Prison labor has a long tradition as been seen as a source of income in form of a cheap involuntary labor. To the point that you got people imprisoned on arbitrary laws to keep that workforce large enough. Many states exploited this hard after the ban of slavery, to the degree that offenses where made up, like not being allowed to change your employer as a freemen in order to keep the slave like workforce large enough. If you look at the history its hard to pin the moment where this ought to have ended. After the worst offenders of openly racist laws aimed at forcing people into slave like conditions got revoked and three wars relying on the draft happened, the war on drugs had started with another set of arbitrary prosecutions. The history of incentives to acquire more prisoners is quite a bit older then the private prison complex.
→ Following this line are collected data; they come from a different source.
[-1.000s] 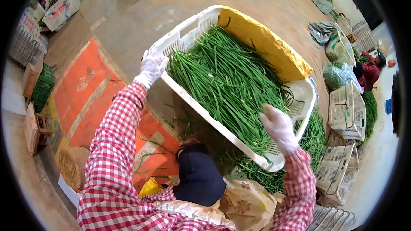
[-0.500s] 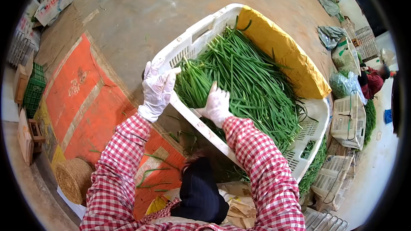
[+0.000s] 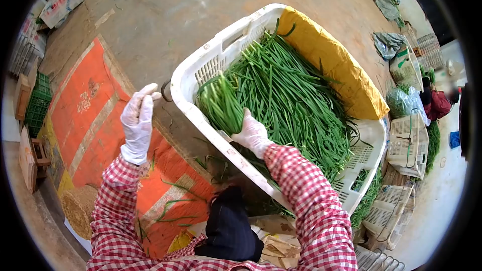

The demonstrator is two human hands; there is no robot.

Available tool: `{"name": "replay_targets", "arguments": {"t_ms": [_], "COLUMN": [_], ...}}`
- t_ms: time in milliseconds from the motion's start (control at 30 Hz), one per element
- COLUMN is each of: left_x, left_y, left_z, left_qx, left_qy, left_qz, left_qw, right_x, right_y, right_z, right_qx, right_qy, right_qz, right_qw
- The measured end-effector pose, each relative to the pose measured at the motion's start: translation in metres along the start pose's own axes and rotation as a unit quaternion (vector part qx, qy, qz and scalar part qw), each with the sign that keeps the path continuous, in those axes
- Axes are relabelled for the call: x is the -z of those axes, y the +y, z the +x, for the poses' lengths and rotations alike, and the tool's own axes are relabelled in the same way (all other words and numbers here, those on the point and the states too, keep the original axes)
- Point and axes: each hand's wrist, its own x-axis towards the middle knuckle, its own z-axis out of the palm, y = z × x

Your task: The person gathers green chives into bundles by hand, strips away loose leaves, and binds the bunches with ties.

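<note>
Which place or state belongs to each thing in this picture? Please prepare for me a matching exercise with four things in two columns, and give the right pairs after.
Things:
1. left hand's grip
2. right hand's grip
3. yellow sheet
4. green crate

Places and states:
A. covering one long wall of the white basket
B. near the picture's left edge, beyond the orange mat
C. closed on a bunch of green stalks
D. raised outside the basket, with nothing seen in it

Right pairs: 1-D, 2-C, 3-A, 4-B
</note>
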Motion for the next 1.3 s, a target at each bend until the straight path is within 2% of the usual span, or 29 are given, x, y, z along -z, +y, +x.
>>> {"name": "replay_targets", "arguments": {"t_ms": [67,100,133,200,267,333,367,400,433,500,533,600,633,667,700,733,767,800,833,900,933,967,1033,1100,1133,1167,1233,1267,1300], "left_x": [0.013,0.020,0.024,0.019,0.007,-0.016,-0.030,-0.048,-0.068,-0.105,-0.129,-0.167,-0.179,-0.187,-0.195,-0.209,-0.221,-0.232,-0.252,-0.262,-0.245,-0.231,-0.206,-0.185,-0.175,-0.165,-0.175,-0.171,-0.161], "left_y": [0.006,0.008,0.009,0.022,0.035,0.049,0.055,0.055,0.060,0.048,0.051,0.045,0.081,0.071,0.071,0.073,0.076,0.083,0.101,0.170,0.226,0.264,0.328,0.369,0.389,0.400,0.387,0.380,0.379], "left_z": [0.006,0.009,0.011,0.016,0.026,0.035,0.041,0.047,0.051,0.052,0.047,0.034,0.038,0.026,0.016,0.002,-0.003,-0.004,0.001,0.015,0.023,0.019,0.005,-0.017,-0.028,-0.042,-0.051,-0.068,-0.095], "left_qx": [-0.014,-0.016,-0.017,-0.014,-0.020,0.064,0.110,0.109,0.110,0.173,0.083,0.097,0.166,0.192,0.213,0.202,0.197,0.194,0.073,-0.148,-0.247,-0.253,-0.167,-0.131,-0.114,0.018,0.034,0.068,0.133], "left_qy": [-0.011,-0.014,-0.015,-0.022,-0.026,-0.166,-0.258,-0.354,-0.432,-0.574,-0.629,-0.690,-0.716,-0.693,-0.670,-0.630,-0.598,-0.564,-0.510,-0.437,-0.425,-0.430,-0.446,-0.415,-0.398,-0.429,-0.401,-0.427,-0.399], "left_qz": [0.030,0.048,0.065,0.039,0.009,0.041,0.039,0.072,0.083,0.150,0.250,0.170,0.222,0.068,-0.093,-0.191,-0.214,-0.236,-0.307,-0.337,-0.299,-0.298,-0.507,-0.523,-0.532,-0.543,-0.609,-0.624,-0.598], "left_qw": [0.999,0.999,0.998,0.999,0.999,0.983,0.959,0.926,0.891,0.786,0.731,0.697,0.640,0.691,0.705,0.725,0.747,0.767,0.800,0.820,0.818,0.814,0.719,0.733,0.739,0.722,0.683,0.651,0.682], "right_x": [0.007,0.000,-0.002,0.031,0.043,0.049,0.049,0.049,0.050,0.047,0.043,0.042,0.040,0.040,0.043,0.050,0.074,0.095,0.117,0.154,0.179,0.204,0.235,0.246,0.244,0.231,0.199,0.175,0.158], "right_y": [0.019,0.039,0.059,0.061,0.077,0.084,0.088,0.092,0.093,0.093,0.094,0.089,0.091,0.092,0.093,0.099,0.090,0.092,0.094,0.083,0.067,0.052,0.037,0.018,0.026,0.025,0.018,0.034,0.041], "right_z": [-0.011,-0.014,-0.017,-0.043,-0.052,-0.062,-0.063,-0.065,-0.066,-0.066,-0.063,-0.067,-0.068,-0.070,-0.074,-0.077,-0.094,-0.104,-0.113,-0.160,-0.188,-0.217,-0.253,-0.312,-0.333,-0.344,-0.394,-0.403,-0.414], "right_qx": [0.028,0.113,0.162,0.132,0.121,0.142,0.147,0.150,0.138,0.137,0.136,0.148,0.167,0.186,0.199,0.188,0.162,0.181,0.200,0.296,0.378,0.454,0.516,0.422,0.339,0.473,0.315,0.206,0.165], "right_qy": [0.029,0.100,0.152,0.086,0.096,0.113,0.116,0.122,0.132,0.129,0.131,0.139,0.132,0.127,0.150,0.194,0.188,0.177,0.165,0.183,0.237,0.293,0.377,0.409,0.407,0.380,0.411,0.432,0.380], "right_qz": [0.056,0.151,0.190,0.396,0.472,0.495,0.518,0.539,0.520,0.532,0.537,0.539,0.544,0.548,0.498,0.344,0.312,0.331,0.349,0.456,0.414,0.369,0.231,0.218,0.200,0.263,0.206,0.204,0.244], "right_qw": [0.998,0.977,0.956,0.905,0.868,0.849,0.835,0.820,0.833,0.826,0.822,0.817,0.811,0.805,0.831,0.899,0.917,0.909,0.901,0.819,0.793,0.756,0.734,0.780,0.824,0.750,0.830,0.854,0.877]}}
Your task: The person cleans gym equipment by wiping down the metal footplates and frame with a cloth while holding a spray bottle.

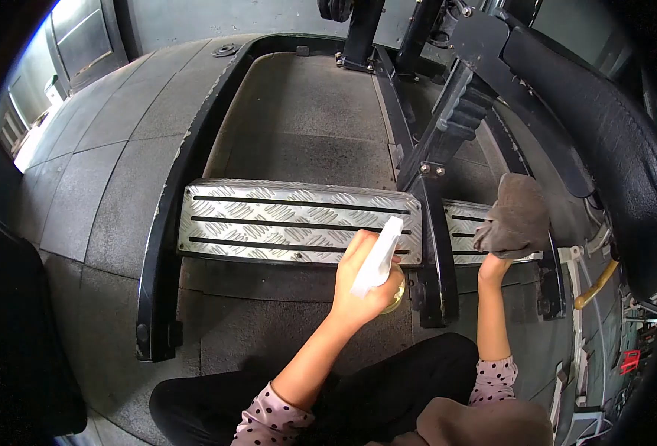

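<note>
The left grip [349,286] is wrapped round a white-headed spray bottle [379,262], tilted toward one o'clock near a silver diamond-plate footplate [269,223]; a grey-brown cloth [518,215] hides the right grip's [496,265] closure.

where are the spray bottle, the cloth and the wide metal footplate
Spray bottle [379,262]: head view, white top part
Cloth [518,215]: head view, its middle
Wide metal footplate [291,215]: head view, bare tread between slots

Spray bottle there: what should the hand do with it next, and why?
Perhaps give the metal plate a small spray: the left hand seems to hold the spray bottle over it, and the right hand, mostly hidden, carries a cloth that could wipe it.
</note>
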`<state>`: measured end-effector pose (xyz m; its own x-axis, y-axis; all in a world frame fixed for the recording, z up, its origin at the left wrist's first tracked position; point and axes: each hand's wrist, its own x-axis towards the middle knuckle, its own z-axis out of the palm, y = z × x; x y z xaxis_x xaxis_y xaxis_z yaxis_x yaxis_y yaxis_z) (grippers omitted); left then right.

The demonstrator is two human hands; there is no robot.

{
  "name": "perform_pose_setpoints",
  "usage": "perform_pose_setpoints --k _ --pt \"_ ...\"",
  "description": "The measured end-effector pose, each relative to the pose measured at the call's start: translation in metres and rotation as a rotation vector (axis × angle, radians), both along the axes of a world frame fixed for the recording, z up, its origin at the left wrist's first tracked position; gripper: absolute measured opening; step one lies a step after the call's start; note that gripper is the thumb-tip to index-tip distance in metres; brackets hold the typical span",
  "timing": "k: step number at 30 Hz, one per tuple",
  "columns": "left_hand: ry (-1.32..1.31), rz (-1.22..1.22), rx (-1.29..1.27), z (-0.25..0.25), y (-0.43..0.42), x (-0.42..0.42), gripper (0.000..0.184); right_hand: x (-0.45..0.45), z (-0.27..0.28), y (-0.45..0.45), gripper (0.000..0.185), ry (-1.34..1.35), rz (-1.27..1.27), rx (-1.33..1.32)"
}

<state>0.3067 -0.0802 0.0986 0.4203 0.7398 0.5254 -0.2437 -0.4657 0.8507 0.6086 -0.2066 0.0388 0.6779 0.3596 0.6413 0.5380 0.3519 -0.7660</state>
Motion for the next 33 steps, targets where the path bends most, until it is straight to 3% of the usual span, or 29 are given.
perform_pose_setpoints --k 1,5,8,11,13,14,15,17,18,19,22,24,28,30,32,33 --pt "0.013 -0.004 -0.003 0.003 0.001 -0.003 0.019 -0.016 0.008 0.006 0.047 -0.033 0.001 0.048" --pt "0.052 0.032 0.029 0.004 0.0 -0.005 0.024 -0.019 0.025 0.014 0.039 -0.55 -0.13 -0.237" --pt "-0.072 0.02 -0.167 -0.009 -0.002 0.001 0.031 -0.014 0.047 0.045 0.037 -1.033 -0.312 -0.389" --pt "0.02 0.044 0.009 -0.021 0.002 0.0 0.036 0.001 0.08 0.109 0.041 -1.357 -0.544 -0.343" --pt "0.035 0.061 0.06 -0.039 -0.001 0.004 0.036 -0.015 0.129 0.155 0.05 -1.471 -0.712 -0.344" --pt "0.041 0.071 0.087 -0.046 -0.004 0.006 0.035 -0.014 0.144 0.175 0.055 -1.498 -0.756 -0.482" --pt "0.02 0.041 0.042 -0.05 -0.007 0.007 0.035 -0.019 0.167 0.19 0.059 -1.351 -0.592 -0.772" --pt "0.077 0.022 0.01 -0.062 -0.013 0.01 0.032 0.016 0.175 0.227 0.064 -1.277 -0.392 -0.833" --pt "0.087 0.01 0.019 -0.071 -0.013 0.012 0.031 0.056 0.155 0.25 0.063 -1.36 -0.362 -0.618" --pt "0.094 0.007 0.017 -0.078 -0.013 0.014 0.031 0.075 0.142 0.27 0.045 -1.426 -0.299 -0.278" --pt "0.123 0.001 0.011 -0.093 -0.016 0.017 0.03 0.06 0.147 0.262 0.028 -1.342 -0.116 -0.854" --pt "0.14 0.011 0.028 -0.097 -0.016 0.019 0.029 0.057 0.119 0.261 0.025 -1.363 -0.096 -0.788" --pt "0.131 0.014 0.048 -0.096 -0.017 0.017 0.03 0.052 0.045 0.26 0.025 -1.634 -0.177 -1.085" --pt "0.123 0.02 0.079 -0.092 -0.019 0.017 0.031 0.091 -0.062 0.265 0.03 -2.119 -0.172 -1.491" --pt "0.136 0.012 0.075 -0.094 -0.022 0.016 0.032 0.051 -0.065 0.224 0.035 -1.453 -0.254 -0.919" --pt "0.158 0.023 0.121 -0.098 -0.023 0.018 0.033 0.036 -0.05 0.221 0.037 -1.424 -0.18 -0.979"
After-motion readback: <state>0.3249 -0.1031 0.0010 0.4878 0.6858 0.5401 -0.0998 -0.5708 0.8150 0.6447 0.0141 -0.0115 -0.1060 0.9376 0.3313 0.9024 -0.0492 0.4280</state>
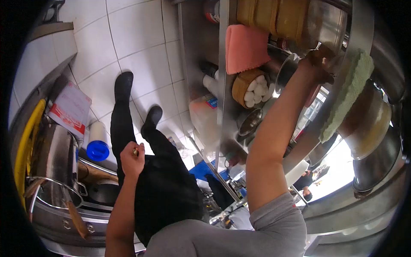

edit: About the history of prison labor as a replacement for slavery, "Slavery by another Name" by Douglas A. Blackmon is a great book on the topic.
> Here’s how it worked. Black men – and sometimes women and children – were arrested and convicted for crimes enumerated in the Black Codes, state laws criminalizing petty offenses and aimed at keeping freed people tied to their former owners’ plantations and farms. The most sinister crime was vagrancy – the “crime” of being unemployed – which brought a large fine that few blacks could afford to pay.
> Black convicts were leased to private companies, typically industries profiteering from the region’s untapped natural resources. As many as 200,000 black Americans were forced into back-breaking labor in coal mines, turpentine factories and lumber camps. They lived in squalid conditions, chained, starved, beaten, flogged and sexually violated. They died by the thousands from injury, disease and torture.
edit: About the history of prison labor as a replacement for slavery, "Slavery by another Name" by Douglas A. Blackmon is a great book on the topic.